The Beginning of Forever
I have been a long-time admirer of dreadlocks. I don't know that I paid much attention to them in regards to myself, but I certainly took notice. My hair was chemically relaxed when I was 9 or ten years old. My hair was long and full and incredibly thick. I was too young to really have much of an opinion about my hair since I wasn't doing it myself, but I always felt prettiest when I wore my hair styled curly.
I thought about getting dreadlocks before I even thought about getting rid of the chemical. There was a girl at the college I went to that I admired so much. She seemed very strong and sure of herself, and she had beautiful locs that she would wear every kind of way. Dreadlocks became a sort of symbol of strength and confidence for me.
Fast forward a couple years and I just decided to stop getting relaxers. I didn't like going to the salon, I didn't really have money for it, and I didn't understand why I kept burning my hair straight when it was naturally curly and I liked my hair curly. So after about 2 months or so of no relaxers I got impatient to see my own hair and cut it all down to the new growth. I loved it!
There were a few setbacks and resets between then and now, but I have finally come back to letting my hair lock. I did want help with the sectioning and I just do not have the patience to do my whole head, so I went to the salon one last time to get comb coils. I got the whole spiel about tying my hair up in a satin scarf at night, not washing or really messing with it for FOUR weeks when I was supposed to come back to the salon for "maintenance". I thanked the stylist, paid my $100, left her a tip, and sped to work. I was disappointed with the results because they were so close to my head and the aloe vera gel she used made my hair really crunchy feeling. But I knew eventually that would go away.

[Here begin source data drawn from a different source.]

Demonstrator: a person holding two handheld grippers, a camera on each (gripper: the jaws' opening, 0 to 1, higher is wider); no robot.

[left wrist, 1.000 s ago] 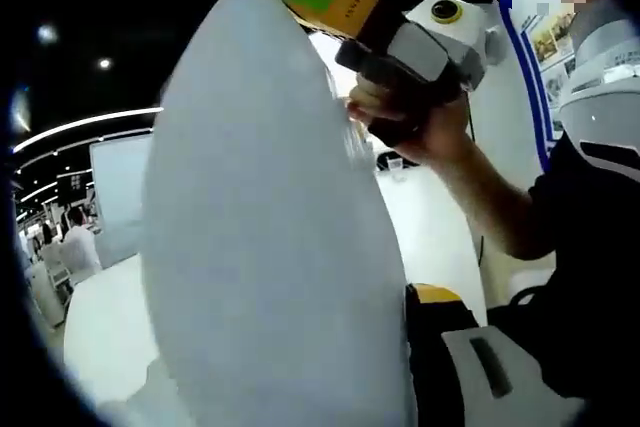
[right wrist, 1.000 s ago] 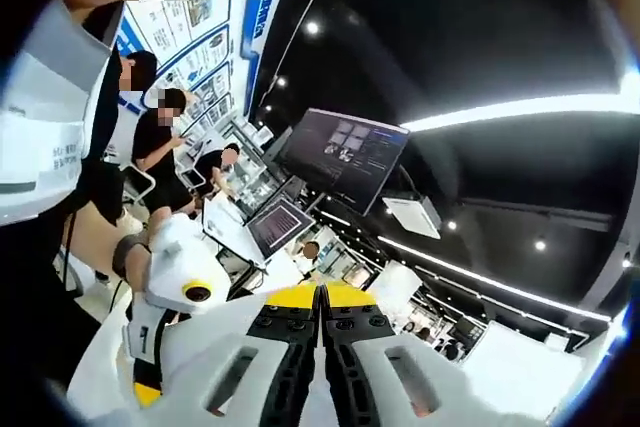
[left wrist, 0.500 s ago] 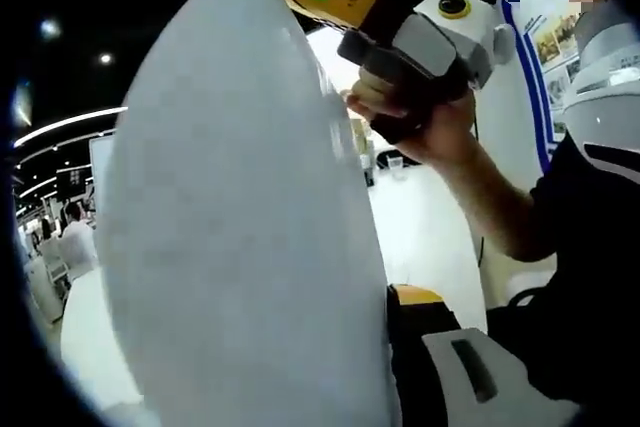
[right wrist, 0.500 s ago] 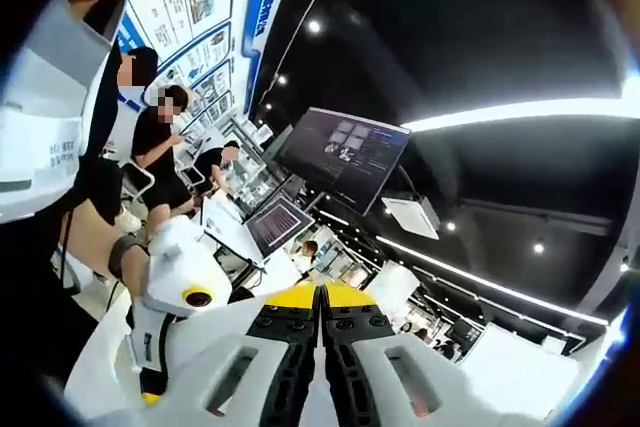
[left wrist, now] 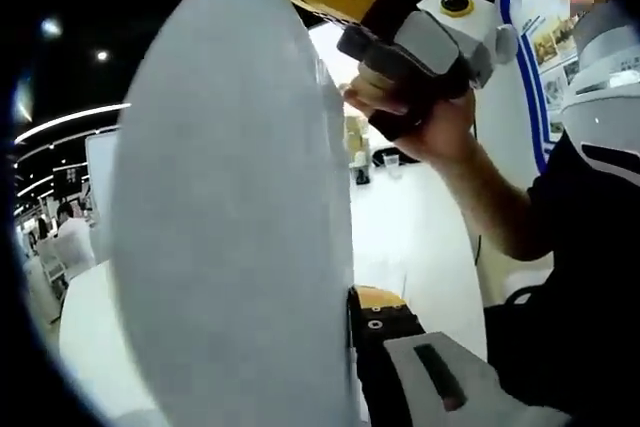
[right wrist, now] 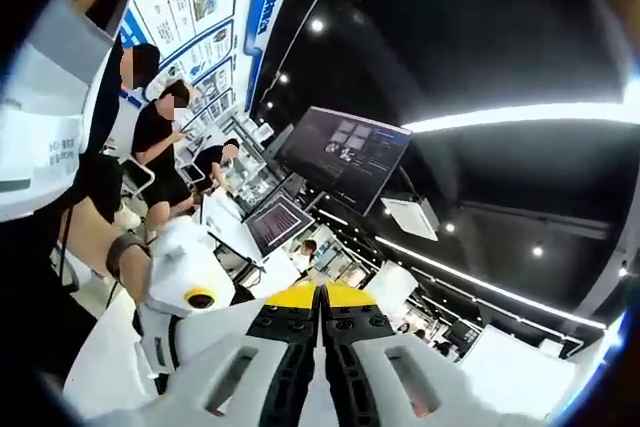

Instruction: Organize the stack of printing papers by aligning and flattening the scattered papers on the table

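The table (left wrist: 425, 237) is white and glossy, its top bare for most of what shows. Near its far end stands a small clear cup (left wrist: 392, 162). Just left of the cup lies a low dark object (left wrist: 374, 158) - too small to identify. Further left of the cup sits a tan, box-like thing (left wrist: 356, 135), blurred. From the cup towards the camera, only bare tabletop.
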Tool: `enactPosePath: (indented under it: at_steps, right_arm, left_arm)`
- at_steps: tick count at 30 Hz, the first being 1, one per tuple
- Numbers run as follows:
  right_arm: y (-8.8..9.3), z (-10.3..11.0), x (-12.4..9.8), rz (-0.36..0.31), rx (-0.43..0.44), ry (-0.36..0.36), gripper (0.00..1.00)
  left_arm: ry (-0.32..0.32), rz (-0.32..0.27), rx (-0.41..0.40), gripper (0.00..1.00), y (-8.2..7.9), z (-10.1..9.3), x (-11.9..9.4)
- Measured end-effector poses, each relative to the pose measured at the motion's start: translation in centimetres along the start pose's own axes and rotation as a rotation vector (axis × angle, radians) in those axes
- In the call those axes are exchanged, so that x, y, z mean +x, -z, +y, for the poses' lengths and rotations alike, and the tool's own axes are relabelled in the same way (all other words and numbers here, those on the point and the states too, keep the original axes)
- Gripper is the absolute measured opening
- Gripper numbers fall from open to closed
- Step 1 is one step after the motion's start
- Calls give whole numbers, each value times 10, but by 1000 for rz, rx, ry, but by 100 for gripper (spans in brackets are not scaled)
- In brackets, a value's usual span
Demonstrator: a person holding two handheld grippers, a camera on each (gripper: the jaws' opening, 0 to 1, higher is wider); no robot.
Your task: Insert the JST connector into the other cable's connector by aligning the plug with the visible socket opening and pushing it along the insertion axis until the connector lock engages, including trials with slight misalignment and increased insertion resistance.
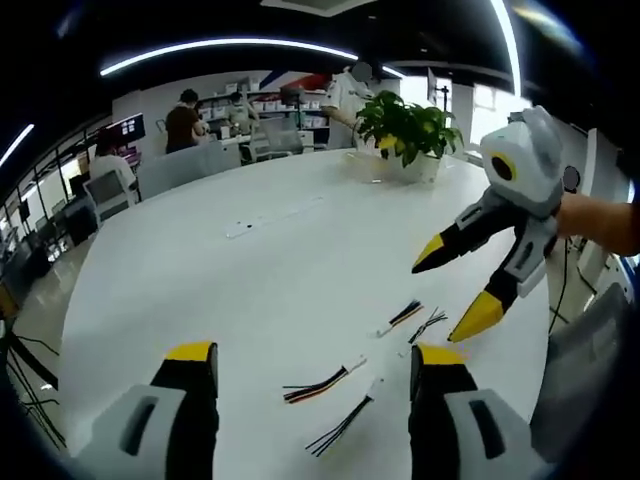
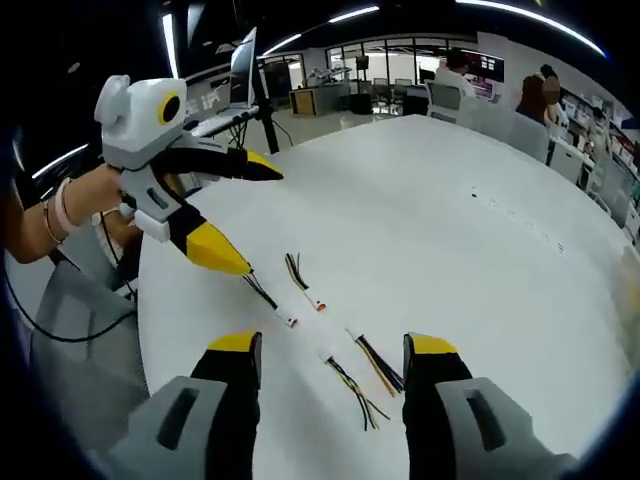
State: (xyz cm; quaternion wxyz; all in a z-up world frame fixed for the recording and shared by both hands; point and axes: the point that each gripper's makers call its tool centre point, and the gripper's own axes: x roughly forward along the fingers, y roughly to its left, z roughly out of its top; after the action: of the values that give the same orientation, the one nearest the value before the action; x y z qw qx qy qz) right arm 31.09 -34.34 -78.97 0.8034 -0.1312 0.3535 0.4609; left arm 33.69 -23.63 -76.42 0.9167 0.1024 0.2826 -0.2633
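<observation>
Several short cable pieces with white JST connectors lie loose on the white table. In the left gripper view a red-orange-black cable and a black-wired cable lie between my left gripper's open jaws, with two more cables farther off. The right gripper reaches in from the right, open, its lower tip close to those. In the right gripper view my right gripper stands open over two cables. The left gripper hangs open, its lower tip near a black-wired cable. Nothing is held.
A potted plant stands at the table's far side. A thin strip lies mid-table. People sit at desks beyond the table. A grey chair and a dangling black cord sit by the table edge near the hand.
</observation>
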Motion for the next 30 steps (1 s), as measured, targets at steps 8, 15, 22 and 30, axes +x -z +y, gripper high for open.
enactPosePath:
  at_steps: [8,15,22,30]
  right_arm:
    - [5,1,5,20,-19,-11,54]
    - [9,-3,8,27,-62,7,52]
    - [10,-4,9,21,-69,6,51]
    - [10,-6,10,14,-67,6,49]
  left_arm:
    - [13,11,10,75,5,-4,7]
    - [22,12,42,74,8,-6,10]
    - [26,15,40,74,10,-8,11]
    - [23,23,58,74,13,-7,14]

I came back to this site after lurking around for a while and finally joined. I read and read, and decided that I was not going to go back to the salon, I was not going to sleep with a satin scarf on (it only made my coils stick out in weird directions from being tied up all night, and I was not going to retwist (though it's really hard for me to keep my hands out of my head; i just gently finger my coils).
I am already feeling better about my journey. My coils have gotten fuzzy (I was looking forward to it) and some of my ends are already puffing and budding. I wish I could fast forward the length, but I know I have many many years ahead to watch them develop and grow. It feels so good to just let go and let be.